泊小学校裏手から那覇市を見る (那覇市上之屋1丁目)               2008年11月撮影

                               
 第6海兵師団第22海兵連隊は5月14日にこの場所に進出して来た。 那覇市を眼前にして一気に進出を企図したが、東側に位置する「シュガーローフ」(安里52高地)で激戦に陥ったために、戦線は膠着した。 この丘から降りたのは5月19日頃からであり、さらに安里川を渡河して那覇市に進入したのは5月25日であった。

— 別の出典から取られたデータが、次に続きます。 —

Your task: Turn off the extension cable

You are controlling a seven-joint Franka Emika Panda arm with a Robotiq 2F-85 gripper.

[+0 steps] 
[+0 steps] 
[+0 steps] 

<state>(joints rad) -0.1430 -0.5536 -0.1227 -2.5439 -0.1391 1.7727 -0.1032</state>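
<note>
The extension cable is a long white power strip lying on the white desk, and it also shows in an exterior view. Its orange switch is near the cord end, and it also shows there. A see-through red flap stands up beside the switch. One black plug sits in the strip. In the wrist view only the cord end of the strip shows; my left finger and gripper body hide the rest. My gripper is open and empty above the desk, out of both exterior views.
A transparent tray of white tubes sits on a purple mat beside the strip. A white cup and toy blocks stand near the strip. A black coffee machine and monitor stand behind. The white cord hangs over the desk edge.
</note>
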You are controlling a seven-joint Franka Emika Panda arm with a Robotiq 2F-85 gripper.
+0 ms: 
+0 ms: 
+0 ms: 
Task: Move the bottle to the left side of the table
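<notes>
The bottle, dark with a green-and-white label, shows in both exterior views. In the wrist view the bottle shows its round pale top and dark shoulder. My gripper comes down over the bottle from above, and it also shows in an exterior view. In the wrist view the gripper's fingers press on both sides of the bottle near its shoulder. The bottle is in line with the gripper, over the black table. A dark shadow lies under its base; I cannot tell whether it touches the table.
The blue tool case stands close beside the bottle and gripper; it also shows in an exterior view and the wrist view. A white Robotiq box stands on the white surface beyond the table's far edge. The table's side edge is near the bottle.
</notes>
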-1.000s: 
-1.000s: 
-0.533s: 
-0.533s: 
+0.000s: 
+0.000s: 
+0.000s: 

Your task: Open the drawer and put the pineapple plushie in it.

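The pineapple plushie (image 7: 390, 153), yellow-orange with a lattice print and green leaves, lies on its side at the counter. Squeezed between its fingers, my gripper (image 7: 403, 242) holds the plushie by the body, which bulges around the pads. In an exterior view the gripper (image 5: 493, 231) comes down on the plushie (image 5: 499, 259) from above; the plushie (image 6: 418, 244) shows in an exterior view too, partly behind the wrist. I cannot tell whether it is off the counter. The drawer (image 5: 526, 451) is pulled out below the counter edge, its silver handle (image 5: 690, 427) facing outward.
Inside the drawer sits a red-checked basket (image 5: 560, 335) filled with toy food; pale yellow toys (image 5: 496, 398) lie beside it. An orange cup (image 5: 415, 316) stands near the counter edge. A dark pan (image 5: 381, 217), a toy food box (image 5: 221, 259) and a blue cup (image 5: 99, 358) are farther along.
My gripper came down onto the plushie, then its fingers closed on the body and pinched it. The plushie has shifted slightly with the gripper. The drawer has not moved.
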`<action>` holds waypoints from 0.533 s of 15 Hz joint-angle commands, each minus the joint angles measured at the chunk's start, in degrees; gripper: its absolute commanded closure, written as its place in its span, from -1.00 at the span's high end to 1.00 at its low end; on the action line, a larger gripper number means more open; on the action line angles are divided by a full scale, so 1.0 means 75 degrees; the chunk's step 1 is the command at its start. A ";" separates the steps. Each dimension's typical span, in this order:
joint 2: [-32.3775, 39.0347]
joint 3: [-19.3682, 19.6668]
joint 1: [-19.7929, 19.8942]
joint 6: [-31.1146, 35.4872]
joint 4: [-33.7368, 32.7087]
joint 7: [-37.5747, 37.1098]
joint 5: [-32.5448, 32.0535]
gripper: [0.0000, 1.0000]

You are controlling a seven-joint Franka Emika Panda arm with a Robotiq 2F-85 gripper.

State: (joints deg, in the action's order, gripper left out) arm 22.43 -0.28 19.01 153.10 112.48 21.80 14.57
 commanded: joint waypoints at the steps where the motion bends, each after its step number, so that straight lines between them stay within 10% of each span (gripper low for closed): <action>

  当時の写真では兵士が帽子を着用していることから、すでに近接戦闘は終了している状況であり、おそらく戦線は那覇市に拡張されているころだと思われる。 松の木の下に撮されている鉄筋の建物が当時の泊小学校で、写真からも直撃弾に被弾していることが見て取れる。 この付近は琉球松の生い茂る美しい台地で、当時の泊小学校の生徒の格好の遊び場であったそうだが、戦争でその姿を失った。 
  現在は再開発によって官公庁の建物と新しく造成された宅地となり、ほとんど当時の面影をとどめてない。 撮影場所は30mほど北側(写真の左側)であるが、この場所はすでに削られており、那覇市が見下ろせる小さな公園から撮影した。